What is thatch

Thatch is a layer of organic material that has accumulated in the sward between the grass and root zone. Thatch consists of the build up of old grass clippings, decaying leaves, stems, shoots and roots.

A small layer of thatch (less than half an inch) is essential for a lawn as it helps create a resilient and hard wearing surface.

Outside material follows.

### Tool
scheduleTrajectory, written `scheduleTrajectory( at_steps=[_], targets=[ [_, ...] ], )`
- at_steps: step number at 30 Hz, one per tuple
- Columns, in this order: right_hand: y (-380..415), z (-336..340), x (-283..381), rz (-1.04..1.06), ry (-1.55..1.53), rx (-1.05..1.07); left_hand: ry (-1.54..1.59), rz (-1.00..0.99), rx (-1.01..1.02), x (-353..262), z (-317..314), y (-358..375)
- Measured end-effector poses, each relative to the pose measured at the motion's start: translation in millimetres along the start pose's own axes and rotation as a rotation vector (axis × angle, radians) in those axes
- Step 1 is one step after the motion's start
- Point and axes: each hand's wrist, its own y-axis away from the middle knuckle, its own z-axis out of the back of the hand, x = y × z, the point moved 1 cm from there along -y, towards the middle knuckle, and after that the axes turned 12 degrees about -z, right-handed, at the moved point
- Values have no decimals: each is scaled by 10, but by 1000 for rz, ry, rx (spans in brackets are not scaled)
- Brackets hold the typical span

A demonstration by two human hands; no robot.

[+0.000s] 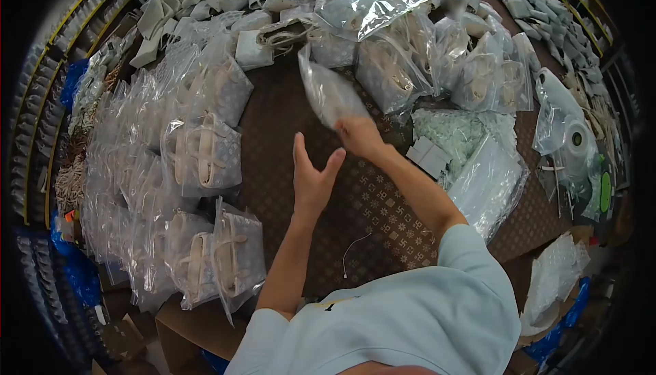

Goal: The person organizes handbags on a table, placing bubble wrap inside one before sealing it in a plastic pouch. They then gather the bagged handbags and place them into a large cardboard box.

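Note:
My right hand is closed on the lower end of a clear plastic bag, which stretches up and away over the patterned brown table and is slightly blurred. Nothing is in my left hand; its thumb and fingers are spread, just left of and below the right hand. Beyond the held bag lies a pale handbag with its strap showing. A thin white cord rests on the table near my body.
Rows of plastic-wrapped handbags fill the left side. More wrapped handbags stand at the back right. Right of my arm are a stack of clear plastic bags and a white card stack. A plastic roll sits farther right.

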Motion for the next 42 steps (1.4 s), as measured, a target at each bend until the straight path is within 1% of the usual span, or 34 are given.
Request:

However when the thatch accumulates to an unacceptable level, it then starts to becomes a problem. When there is too much thatch the following problems occur:

  • Drainage is impeded and the surface becomes soggy and soft during wet conditions due to the thatch layer holding water.
  • When the conditions are dry it is very difficult to get water through the thatch layer and into the root zone where it is needed. Where there is an excessive thatch layer problems with dry patch can occur where the soil becomes hydrophobic (water repellant) and is very difficult to re wet.
  • Root growth is restricted as roots are confined to the thatch layer, this in turn creates shallow rooted grasses like annual meadow grass. These grasses are not very drought resistant and are prone to fungal disease attacks such as fusarium.

Causes of thatch

There are many factors that cause thatch build up these include:

  • Over watering – Applying to much water to your lawn means a lack of air in the soil. The bacteria that breaks the thatch down requires air to thrive therefore a wet soil inhibits bacteria and microbial activity.
  • Over Fertilising – When grass grows it regularly produces new leaves, roots and stems replacing the old ones which die and become part of the thatch layer. These are then degraded by the micro bacteria in the soil. When the grass is fertilised this process is speeded up so that the natural process of thatch breakdown can not keep up with thatch development caused by excessive fertiliser.
  • Not boxing off grass clipping – When the lawn is cut as the clippings contribute to the build up of thatch.

Thatch prevention

Thatch, lawn care

The image shows an accumulation of thatch between the sward and root zone. A small amount of thatch build up is desirable, but too much thatch can have an adverse affect on the health of the lawn.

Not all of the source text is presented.